Claude was able to one shot the FastAPI wrapper. I just told it to wrap the game class and add a rudimentary lobby system. I didn’t even bother checking this part, and it had no issue.

When it came to the frontend, I had the models infer the correct behavior from the API. This had some issues, so I think I should have spent more time crafting the prompt for the frontend covering more of the corner cases.

I tried to use Claude Haiku through copilot extension in vscode. This burned through month allotment of tokens only resulting in a very poorly designed frontend. The styling was terrible with lots of elements overlapping making basic testing a challenge.

Since I was waiting on the Claude quota to refresh, I tried the Google Antigravity CLI. It one shot the Phaser frontend MVP. It had a few bugs like:

  • No way to reconnect or exit game.
  • Graveyard wouldn’t update after returning card with forest.
  • Graveyard would only show the last card added.

However, since it kept the full project in context, the debugging process was much smoother than using the Claude website. I’m sure Claude code CLI would be similar, but there’s no free tier.

I had a working MVP, but I had used up the monthly free Antigravity credits.

I still had some features, so I tried ChatGPT, but found it completely useless. Even creating a project with the files uploaded, it would constantly loose context.

I mostly went back to Claude, but I would have to start a new chat session for each change, since it seemed to fill up it’s context window and confuse the previous changes it had already made.

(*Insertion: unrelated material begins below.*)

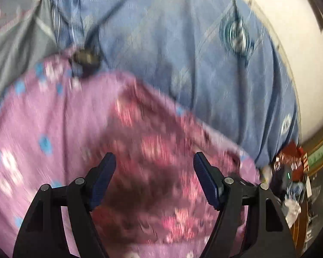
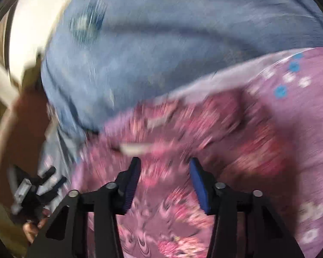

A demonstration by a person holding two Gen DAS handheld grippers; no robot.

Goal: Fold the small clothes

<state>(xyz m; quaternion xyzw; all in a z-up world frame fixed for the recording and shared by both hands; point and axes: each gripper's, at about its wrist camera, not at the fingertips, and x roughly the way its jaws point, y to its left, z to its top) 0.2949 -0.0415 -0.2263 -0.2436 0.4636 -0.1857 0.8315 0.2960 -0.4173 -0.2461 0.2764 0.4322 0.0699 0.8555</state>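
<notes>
A small pink garment (image 1: 60, 133) with blue and white flower prints lies on a blue patterned bedsheet (image 1: 161, 32). Its darker pink printed inside (image 1: 152, 172) faces up in front of my left gripper (image 1: 154, 161), which is open and empty just above the cloth. In the right wrist view the same pink garment (image 2: 301, 111) fills the lower right, its darker printed part (image 2: 172, 193) under my right gripper (image 2: 164, 167), which is open and empty. Both views are motion-blurred.
A grey cloth (image 1: 15, 49) lies at the left of the sheet. A white wall (image 1: 290, 32) and cluttered items (image 1: 290, 172) are at the right. The other hand-held gripper (image 2: 30, 191) shows at lower left beside the bed edge.
</notes>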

The feature that was most tedious was getting the display to support resizing for a phone display. Since this required keeping the full design in mind at once, it would end up with only some of the elements being updated. Claude was much better at adding/fixing features where the code was more isolated.

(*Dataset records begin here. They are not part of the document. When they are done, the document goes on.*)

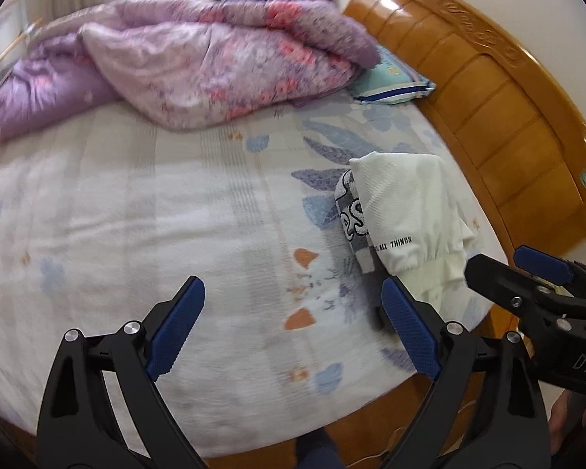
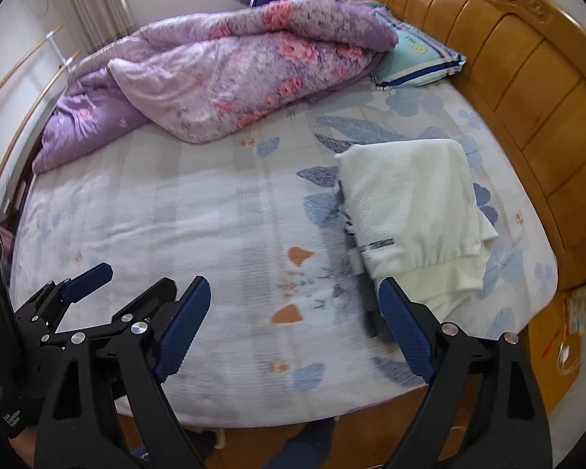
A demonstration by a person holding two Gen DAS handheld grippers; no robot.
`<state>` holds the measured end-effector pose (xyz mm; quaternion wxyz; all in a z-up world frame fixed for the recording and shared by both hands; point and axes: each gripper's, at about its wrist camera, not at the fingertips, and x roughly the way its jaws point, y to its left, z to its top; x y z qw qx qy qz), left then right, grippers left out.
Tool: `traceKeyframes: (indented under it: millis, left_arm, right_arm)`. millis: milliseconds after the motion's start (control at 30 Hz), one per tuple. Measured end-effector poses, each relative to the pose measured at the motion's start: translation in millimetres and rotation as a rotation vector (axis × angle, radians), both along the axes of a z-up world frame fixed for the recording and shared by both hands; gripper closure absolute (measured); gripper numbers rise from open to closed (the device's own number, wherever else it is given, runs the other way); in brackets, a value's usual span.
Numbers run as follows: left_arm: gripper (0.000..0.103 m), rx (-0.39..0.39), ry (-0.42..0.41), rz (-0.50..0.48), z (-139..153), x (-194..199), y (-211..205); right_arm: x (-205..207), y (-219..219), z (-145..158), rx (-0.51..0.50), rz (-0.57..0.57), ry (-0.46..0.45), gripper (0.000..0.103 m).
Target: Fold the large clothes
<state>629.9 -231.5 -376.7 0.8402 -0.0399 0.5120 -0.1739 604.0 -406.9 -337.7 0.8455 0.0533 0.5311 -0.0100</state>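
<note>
I see the bed [image 2: 215,211], a broad soft mattress under a floral sheet, with a glossy wooden headboard [image 2: 527,90]. A puffy purple quilt [image 2: 230,78] is heaped along its far edge. The folded white ribbed top [image 2: 410,203] lies near the headboard edge. My left claw [image 1: 293,328] and right claw [image 2: 295,328] hover above the near edge, both spread wide and empty.

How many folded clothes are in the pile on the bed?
2 that I can see: a white garment on top, near the headboard, and a grey printed garment under it, peeking out on its left. More could be hidden underneath.
</note>
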Motion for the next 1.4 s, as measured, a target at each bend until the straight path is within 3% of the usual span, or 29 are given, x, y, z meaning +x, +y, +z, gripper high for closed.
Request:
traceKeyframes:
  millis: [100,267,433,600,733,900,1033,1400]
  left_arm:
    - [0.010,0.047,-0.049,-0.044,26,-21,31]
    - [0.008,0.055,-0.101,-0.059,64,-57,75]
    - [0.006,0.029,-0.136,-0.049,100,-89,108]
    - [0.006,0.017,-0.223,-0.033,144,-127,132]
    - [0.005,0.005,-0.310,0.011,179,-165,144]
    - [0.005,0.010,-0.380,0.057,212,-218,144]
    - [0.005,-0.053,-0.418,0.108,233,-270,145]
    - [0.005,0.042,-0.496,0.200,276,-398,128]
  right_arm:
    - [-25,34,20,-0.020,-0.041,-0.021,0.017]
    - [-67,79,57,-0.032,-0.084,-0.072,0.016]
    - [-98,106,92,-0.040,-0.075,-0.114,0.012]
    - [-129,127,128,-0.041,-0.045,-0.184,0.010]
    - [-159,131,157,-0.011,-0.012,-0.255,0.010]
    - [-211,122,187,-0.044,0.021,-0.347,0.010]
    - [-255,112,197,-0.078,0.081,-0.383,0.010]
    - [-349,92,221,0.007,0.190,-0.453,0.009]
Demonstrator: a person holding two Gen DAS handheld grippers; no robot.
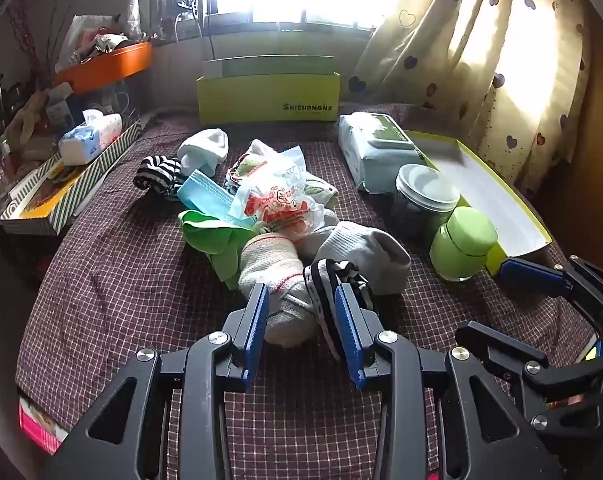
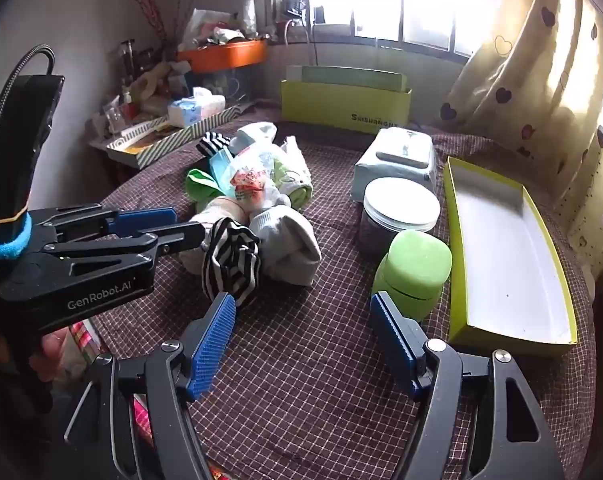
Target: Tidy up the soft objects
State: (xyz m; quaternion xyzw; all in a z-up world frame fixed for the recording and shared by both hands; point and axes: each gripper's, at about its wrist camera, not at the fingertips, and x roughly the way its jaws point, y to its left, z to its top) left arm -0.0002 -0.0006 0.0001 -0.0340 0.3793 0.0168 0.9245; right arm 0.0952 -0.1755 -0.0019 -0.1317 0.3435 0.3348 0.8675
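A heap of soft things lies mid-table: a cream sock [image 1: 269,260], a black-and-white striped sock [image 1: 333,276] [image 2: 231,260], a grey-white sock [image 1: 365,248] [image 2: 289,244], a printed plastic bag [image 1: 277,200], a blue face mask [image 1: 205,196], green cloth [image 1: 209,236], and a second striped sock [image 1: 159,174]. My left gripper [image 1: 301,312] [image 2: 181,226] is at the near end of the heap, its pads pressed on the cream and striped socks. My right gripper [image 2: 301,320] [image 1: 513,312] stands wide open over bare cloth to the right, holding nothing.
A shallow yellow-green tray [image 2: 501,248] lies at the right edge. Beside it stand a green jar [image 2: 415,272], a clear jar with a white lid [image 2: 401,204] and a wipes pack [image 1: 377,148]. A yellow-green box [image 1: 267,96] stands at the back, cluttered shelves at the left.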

Each feature and fix became painful to use AI with, and I found myself doing more and more of the coding manually since it was easier than trying to capture the necessary context for the AI.

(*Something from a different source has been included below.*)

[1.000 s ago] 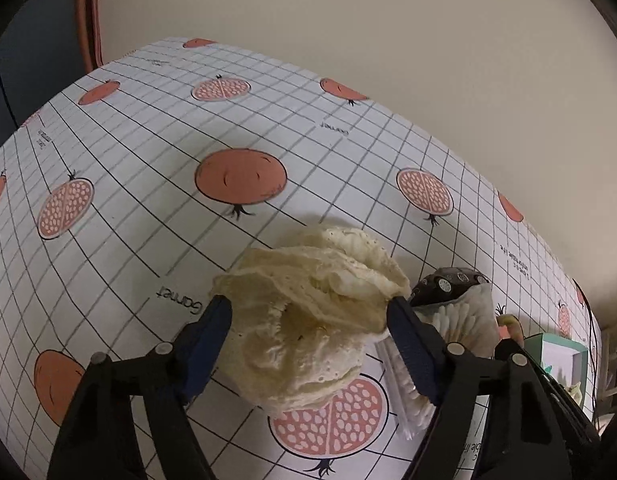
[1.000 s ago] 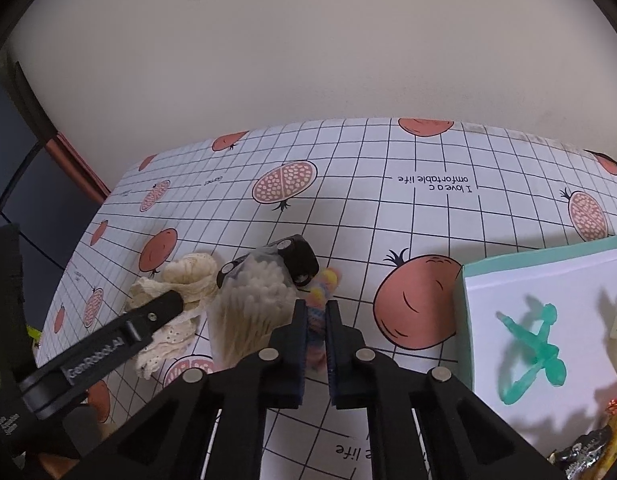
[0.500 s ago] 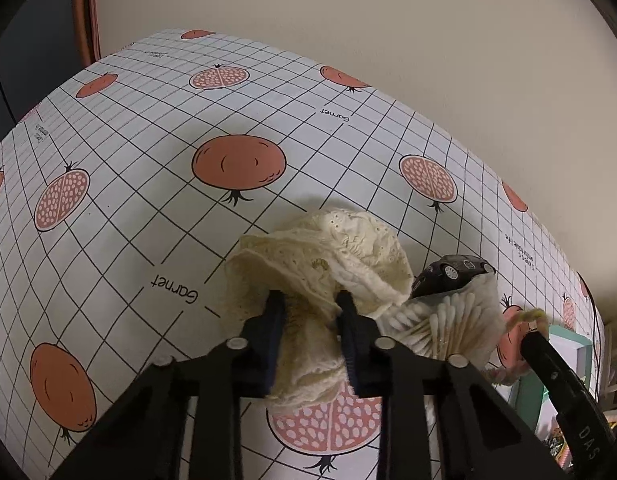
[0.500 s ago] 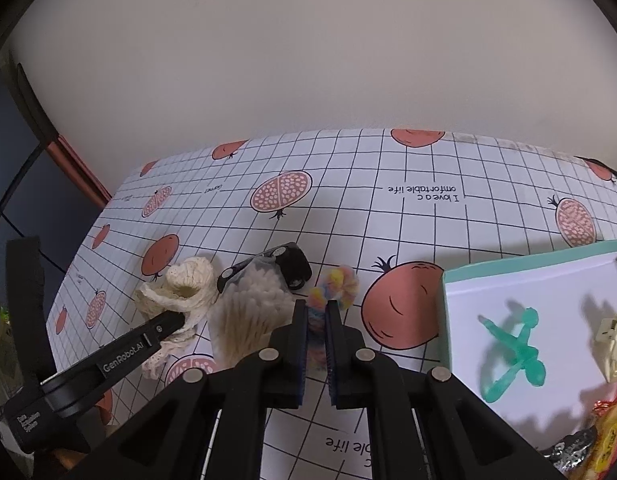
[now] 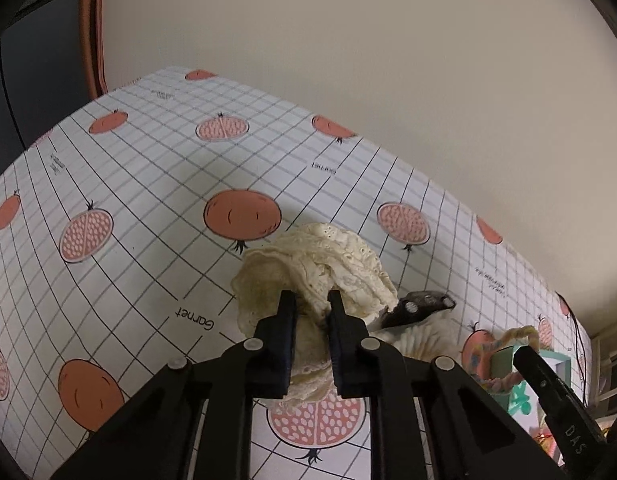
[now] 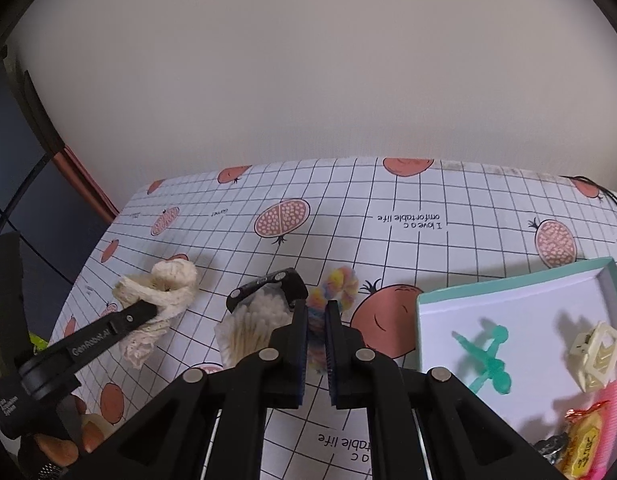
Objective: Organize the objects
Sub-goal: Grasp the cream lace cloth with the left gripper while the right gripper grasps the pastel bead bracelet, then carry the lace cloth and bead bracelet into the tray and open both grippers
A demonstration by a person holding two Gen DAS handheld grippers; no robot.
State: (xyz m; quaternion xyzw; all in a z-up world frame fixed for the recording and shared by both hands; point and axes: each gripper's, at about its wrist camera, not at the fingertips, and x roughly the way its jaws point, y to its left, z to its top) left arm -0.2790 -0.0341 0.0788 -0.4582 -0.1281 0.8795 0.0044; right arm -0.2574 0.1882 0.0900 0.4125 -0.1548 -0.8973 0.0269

When it came to making a single player mode, I wrote the whole thing myself since I really didn’t want AI code to increase the projects complexity.

Conclusion

For generating code I understood, my feelings are mixed. I was able to get the initial version up and running very quickly. However, the code is much less readable or reusable then I’d like, so the speed up might be lost if it needed to be maintained. Since the code is more painful to understand, it encourages subsequent edits to be done with AI as well making a vicious cycle.

For code I’m unfamiliar with, I really got the slot machine feeling I’ve heard when people describe using AI. It was amazing when a good looking functional result popped out. However, since I couldn’t clean things up, the AI would churn would reintroduce bugs, accumulating cruft, and not separate functionality logically. I have no idea how well architected it was and hit landmines constantly when adding additional features. I learned basically nothing about Phaser and am no better off for using it in the future.

Having the strict token limit did help me have discipline on using AI efficiently. I think it ended up looking way nicer than if I had done it myself and probably took half the time it would without AI (writing frontend is slow going for me).

This game was slightly pushing what can easily be made within the free tier, but now I’ve set my expectations for the current crop of models.

Using Google’s antigravity felt much better than either free Copilot integration or the web chats. Even though they all had the full files for context, antigravity did a much better job at keeping everything in mind. This might just be showing me the value of a harness when using models.

This project is pretty different from most I do since there’s nothing weird or novel. I’ve heard it said that people who are most gung ho about AI just want a final black box with out needing to care how it’s made. This kind of project is an example of that for me.

While I made this pretty quickly, it took longer than I was expecting. As usual the last 10% took 90% the time. For better or for worse the AI use encouraged scope creep, mostly to raise the bar on the games usability. This will only be relevant if anyone plays it, so we’ll see.